● **WORK ORDER**: Copy each line of the material beneath that holds the word "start".

● **SUPPLIED MATERIAL**:
--
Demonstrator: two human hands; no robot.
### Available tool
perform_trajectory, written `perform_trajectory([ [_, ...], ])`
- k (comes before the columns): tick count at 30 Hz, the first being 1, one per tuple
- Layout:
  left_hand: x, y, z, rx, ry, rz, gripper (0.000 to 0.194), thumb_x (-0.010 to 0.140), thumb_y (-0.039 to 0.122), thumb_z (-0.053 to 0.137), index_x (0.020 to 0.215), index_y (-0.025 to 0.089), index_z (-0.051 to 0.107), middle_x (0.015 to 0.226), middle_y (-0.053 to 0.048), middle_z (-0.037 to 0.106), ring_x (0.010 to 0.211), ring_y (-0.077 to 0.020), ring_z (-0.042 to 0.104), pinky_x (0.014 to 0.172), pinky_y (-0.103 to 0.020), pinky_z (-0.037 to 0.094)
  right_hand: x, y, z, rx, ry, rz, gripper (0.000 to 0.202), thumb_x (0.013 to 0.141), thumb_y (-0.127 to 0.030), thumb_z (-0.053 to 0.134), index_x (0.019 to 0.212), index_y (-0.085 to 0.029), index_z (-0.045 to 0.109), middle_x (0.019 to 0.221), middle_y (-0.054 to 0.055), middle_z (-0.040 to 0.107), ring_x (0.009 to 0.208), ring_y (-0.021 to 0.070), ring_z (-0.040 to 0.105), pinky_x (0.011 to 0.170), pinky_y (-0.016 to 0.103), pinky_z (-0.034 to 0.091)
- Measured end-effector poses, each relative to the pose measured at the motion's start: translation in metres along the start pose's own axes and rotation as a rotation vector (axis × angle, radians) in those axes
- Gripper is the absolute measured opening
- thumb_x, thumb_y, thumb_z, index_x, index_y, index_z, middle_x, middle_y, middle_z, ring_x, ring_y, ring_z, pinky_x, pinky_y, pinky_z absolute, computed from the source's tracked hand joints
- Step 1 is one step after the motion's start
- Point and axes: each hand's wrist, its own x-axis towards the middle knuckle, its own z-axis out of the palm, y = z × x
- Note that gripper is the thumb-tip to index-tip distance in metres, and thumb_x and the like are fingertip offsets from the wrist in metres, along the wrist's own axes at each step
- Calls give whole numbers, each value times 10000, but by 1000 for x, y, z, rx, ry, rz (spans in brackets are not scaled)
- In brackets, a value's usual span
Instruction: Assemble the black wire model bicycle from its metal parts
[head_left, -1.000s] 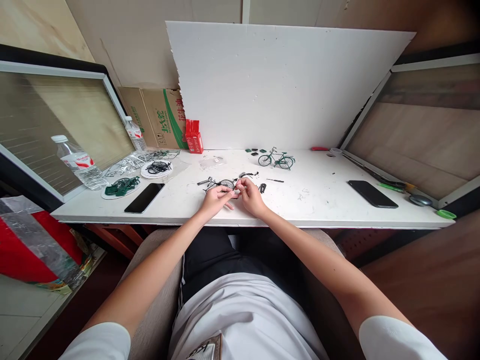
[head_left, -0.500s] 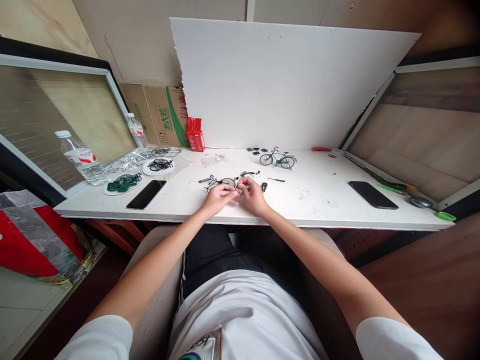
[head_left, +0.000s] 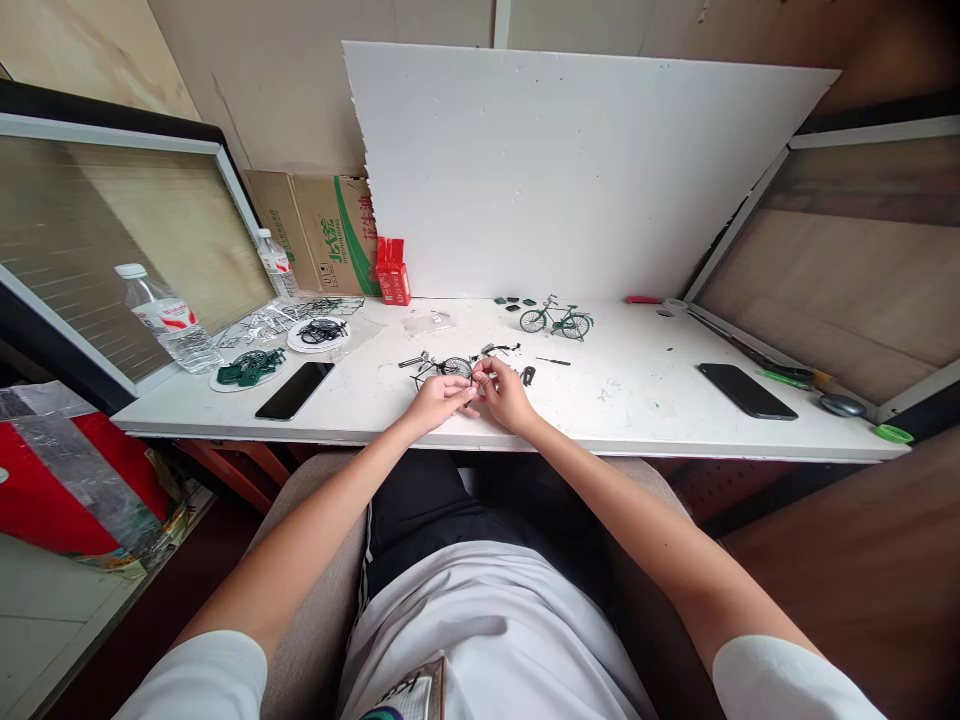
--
● **SOLUTION TO THIS TASK**:
- Measured end-effector poses, each relative to the pose measured at the motion's start: translation in metres along the start pose's own axes and rotation as a rotation vector (axis × angle, radians) in those axes
- Step 1 is one step after the motion's start

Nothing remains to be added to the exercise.